* _To do_:
The expected response is the full listing, retyped exactly, without its images.

* _Dataset content_:
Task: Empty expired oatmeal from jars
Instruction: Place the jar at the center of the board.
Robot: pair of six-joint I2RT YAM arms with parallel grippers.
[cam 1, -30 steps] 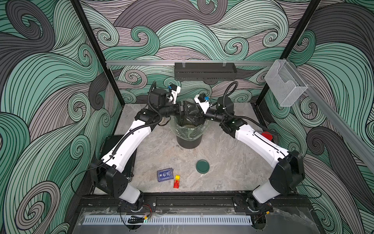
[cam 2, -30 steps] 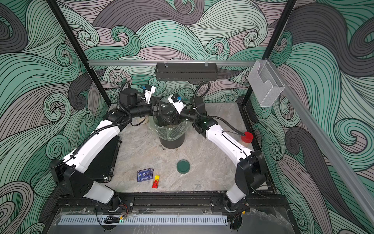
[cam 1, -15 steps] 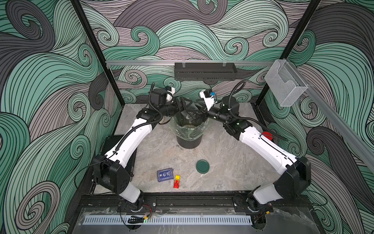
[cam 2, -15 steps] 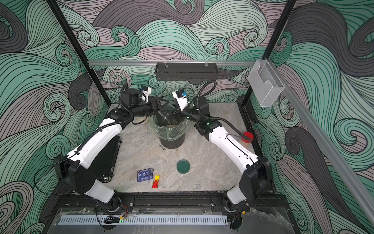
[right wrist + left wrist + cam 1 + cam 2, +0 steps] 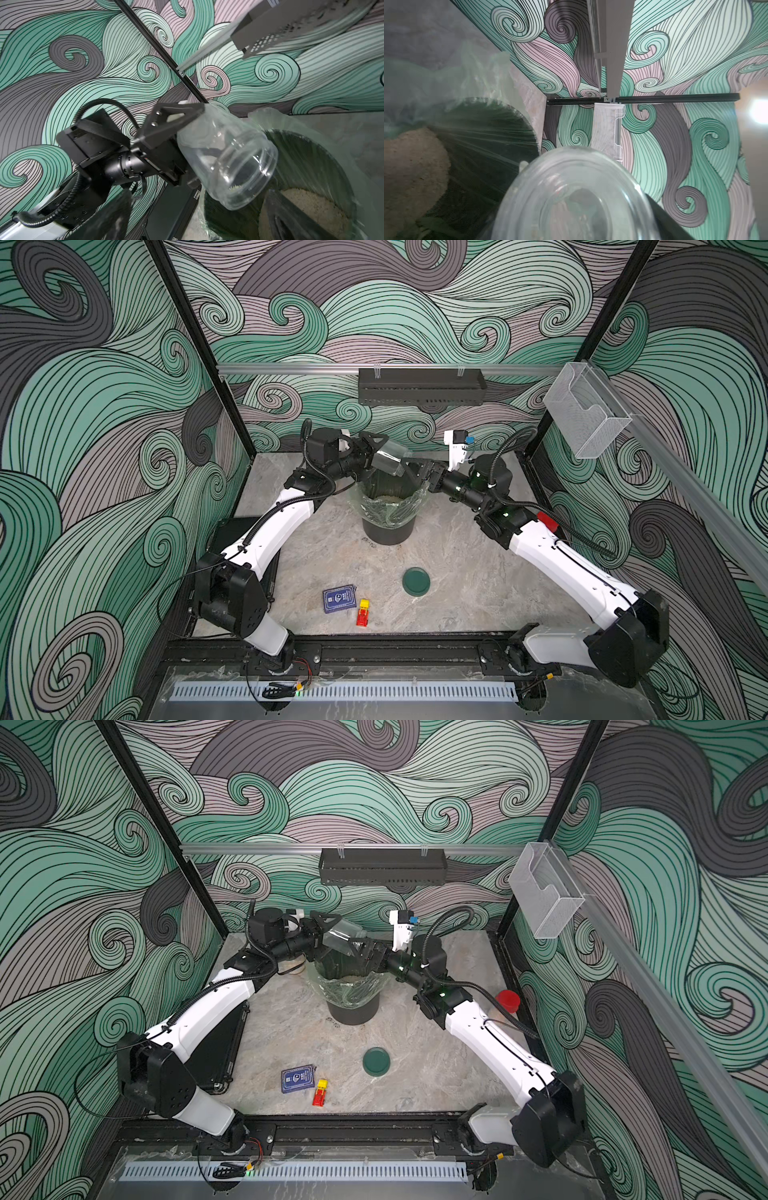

* _Written answer_:
Task: Empty expired oatmeal from jars
Instruction: Place the jar at the center of the board.
Robot: pair of six-joint I2RT YAM arms with parallel grippers.
[cam 1, -30 steps] 
[cam 2, -30 steps] 
[cam 1, -15 steps] 
[cam 2, -15 steps] 
[right wrist + left wrist + cam 1 + cam 2, +0 steps] 

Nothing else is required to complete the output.